Instructions to follow: What lines of the data include the string "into"? Copy them all.
======== Study material
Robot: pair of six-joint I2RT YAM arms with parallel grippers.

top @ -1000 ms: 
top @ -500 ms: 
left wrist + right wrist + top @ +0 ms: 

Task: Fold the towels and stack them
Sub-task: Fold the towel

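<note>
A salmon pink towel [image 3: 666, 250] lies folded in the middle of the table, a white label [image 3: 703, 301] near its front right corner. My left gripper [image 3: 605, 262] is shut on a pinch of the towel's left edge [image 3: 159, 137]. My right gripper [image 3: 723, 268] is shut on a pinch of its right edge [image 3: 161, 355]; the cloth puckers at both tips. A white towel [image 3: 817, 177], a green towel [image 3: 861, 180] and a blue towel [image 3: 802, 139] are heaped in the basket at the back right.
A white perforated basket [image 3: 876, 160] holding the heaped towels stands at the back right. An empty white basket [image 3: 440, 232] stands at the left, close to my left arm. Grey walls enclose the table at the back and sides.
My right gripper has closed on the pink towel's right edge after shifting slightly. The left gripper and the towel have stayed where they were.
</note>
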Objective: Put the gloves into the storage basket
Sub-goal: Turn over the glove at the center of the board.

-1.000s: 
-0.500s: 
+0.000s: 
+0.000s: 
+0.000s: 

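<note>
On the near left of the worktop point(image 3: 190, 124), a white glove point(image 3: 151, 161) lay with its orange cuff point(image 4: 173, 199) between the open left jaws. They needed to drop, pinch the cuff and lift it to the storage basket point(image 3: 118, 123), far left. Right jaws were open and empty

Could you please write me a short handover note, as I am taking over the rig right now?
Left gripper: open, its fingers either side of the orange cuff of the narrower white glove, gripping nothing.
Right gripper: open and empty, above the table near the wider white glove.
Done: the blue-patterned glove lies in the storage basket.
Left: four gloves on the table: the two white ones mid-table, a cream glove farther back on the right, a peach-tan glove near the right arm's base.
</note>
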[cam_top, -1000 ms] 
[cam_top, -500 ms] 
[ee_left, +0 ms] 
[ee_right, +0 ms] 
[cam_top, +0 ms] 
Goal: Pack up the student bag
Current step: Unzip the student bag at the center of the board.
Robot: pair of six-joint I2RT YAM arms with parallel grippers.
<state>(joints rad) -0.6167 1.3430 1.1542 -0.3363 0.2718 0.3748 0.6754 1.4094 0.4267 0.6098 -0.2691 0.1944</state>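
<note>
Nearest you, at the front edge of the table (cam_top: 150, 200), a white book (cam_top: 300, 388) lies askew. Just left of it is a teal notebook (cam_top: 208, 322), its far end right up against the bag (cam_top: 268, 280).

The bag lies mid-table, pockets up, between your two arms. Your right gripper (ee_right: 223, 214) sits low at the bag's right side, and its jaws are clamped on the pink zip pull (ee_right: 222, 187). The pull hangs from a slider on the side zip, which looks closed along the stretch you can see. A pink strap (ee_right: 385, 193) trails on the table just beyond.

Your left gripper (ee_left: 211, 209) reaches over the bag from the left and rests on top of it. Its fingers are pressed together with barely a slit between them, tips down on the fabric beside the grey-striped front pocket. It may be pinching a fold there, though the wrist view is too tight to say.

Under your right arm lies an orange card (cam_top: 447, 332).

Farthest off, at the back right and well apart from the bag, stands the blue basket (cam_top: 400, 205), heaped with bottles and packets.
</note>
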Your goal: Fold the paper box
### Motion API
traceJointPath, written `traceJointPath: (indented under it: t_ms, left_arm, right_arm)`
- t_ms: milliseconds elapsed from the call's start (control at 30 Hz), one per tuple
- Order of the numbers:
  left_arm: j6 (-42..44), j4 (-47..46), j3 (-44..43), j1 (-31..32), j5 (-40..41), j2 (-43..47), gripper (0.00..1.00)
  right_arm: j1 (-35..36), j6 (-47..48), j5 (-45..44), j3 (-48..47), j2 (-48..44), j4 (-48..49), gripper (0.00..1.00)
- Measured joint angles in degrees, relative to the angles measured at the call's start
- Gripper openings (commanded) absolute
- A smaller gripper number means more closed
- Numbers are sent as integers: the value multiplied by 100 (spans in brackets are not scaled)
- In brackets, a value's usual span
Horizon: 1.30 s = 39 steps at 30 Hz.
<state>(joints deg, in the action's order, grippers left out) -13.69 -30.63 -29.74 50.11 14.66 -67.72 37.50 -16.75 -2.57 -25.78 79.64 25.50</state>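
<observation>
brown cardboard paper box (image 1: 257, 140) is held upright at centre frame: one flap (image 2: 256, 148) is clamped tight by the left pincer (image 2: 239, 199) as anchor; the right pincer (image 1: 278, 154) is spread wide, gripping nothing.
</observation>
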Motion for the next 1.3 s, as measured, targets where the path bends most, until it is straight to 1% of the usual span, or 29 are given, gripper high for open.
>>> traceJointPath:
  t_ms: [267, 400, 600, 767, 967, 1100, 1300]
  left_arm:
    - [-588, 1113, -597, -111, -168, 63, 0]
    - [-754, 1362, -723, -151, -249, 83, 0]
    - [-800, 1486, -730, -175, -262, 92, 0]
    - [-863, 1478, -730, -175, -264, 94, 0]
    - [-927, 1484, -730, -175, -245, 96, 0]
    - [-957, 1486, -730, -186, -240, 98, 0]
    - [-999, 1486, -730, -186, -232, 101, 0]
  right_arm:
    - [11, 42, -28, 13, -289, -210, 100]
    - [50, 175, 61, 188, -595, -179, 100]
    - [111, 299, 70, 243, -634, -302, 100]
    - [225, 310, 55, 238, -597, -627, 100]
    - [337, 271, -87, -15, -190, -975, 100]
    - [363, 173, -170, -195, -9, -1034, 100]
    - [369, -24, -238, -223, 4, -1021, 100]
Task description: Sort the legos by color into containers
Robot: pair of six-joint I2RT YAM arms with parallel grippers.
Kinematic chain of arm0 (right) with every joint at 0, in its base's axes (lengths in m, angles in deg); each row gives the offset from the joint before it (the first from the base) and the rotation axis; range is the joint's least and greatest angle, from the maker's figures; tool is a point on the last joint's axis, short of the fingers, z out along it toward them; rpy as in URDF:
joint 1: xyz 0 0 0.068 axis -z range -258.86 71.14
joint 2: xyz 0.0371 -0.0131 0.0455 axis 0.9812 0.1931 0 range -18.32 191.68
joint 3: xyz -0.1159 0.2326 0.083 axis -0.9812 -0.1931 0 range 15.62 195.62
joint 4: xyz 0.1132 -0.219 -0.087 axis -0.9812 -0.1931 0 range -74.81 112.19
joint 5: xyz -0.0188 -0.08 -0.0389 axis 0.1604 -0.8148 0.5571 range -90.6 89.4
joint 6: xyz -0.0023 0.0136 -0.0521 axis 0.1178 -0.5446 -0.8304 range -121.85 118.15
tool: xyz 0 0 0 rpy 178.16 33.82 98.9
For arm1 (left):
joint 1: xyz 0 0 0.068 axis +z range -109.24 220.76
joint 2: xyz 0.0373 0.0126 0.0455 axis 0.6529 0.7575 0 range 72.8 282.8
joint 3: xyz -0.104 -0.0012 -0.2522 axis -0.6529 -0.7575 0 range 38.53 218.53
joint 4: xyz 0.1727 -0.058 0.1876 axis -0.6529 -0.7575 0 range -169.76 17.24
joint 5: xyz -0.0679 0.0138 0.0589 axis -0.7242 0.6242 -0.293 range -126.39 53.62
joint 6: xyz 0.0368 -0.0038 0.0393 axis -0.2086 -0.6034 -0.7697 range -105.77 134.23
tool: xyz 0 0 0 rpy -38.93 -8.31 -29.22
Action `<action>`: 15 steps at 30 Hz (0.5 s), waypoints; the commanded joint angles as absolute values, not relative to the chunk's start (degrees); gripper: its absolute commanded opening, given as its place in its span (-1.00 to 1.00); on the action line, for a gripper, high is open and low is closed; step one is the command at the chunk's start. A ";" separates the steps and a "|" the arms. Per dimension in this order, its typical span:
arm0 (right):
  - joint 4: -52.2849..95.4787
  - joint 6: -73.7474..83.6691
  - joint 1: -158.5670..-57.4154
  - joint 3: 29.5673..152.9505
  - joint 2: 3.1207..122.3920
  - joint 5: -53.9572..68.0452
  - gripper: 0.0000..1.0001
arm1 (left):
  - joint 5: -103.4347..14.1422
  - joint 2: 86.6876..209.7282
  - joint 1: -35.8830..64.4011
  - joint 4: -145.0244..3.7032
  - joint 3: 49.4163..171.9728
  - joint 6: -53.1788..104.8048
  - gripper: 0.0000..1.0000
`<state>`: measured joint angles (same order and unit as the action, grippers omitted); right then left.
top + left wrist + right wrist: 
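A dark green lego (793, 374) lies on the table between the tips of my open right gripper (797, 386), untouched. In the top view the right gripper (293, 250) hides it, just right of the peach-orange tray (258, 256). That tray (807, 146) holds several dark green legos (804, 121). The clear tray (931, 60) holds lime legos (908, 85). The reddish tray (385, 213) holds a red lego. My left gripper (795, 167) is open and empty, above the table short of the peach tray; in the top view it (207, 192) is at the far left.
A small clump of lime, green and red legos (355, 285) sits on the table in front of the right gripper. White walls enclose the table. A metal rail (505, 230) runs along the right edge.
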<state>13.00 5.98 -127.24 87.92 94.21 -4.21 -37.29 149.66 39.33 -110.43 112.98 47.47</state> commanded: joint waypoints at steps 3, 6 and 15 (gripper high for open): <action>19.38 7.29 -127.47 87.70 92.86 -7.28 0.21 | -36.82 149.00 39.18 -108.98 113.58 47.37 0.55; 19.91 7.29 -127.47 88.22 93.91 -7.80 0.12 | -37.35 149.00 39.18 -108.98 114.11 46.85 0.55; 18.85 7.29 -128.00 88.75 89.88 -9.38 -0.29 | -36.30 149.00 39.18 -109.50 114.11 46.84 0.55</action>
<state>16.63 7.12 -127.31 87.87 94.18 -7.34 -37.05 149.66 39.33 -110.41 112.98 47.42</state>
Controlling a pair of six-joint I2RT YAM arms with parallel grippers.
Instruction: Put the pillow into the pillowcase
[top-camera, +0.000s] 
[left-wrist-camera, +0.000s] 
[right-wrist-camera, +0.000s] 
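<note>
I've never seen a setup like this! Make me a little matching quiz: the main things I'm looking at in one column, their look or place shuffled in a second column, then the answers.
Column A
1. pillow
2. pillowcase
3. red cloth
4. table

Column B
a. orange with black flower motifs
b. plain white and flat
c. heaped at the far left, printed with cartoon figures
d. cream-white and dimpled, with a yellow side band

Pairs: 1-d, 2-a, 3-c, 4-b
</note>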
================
Finished exercise:
Objective: Put the gloves into the storage basket
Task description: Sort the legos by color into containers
Instruction: Put the pillow into the pillowcase

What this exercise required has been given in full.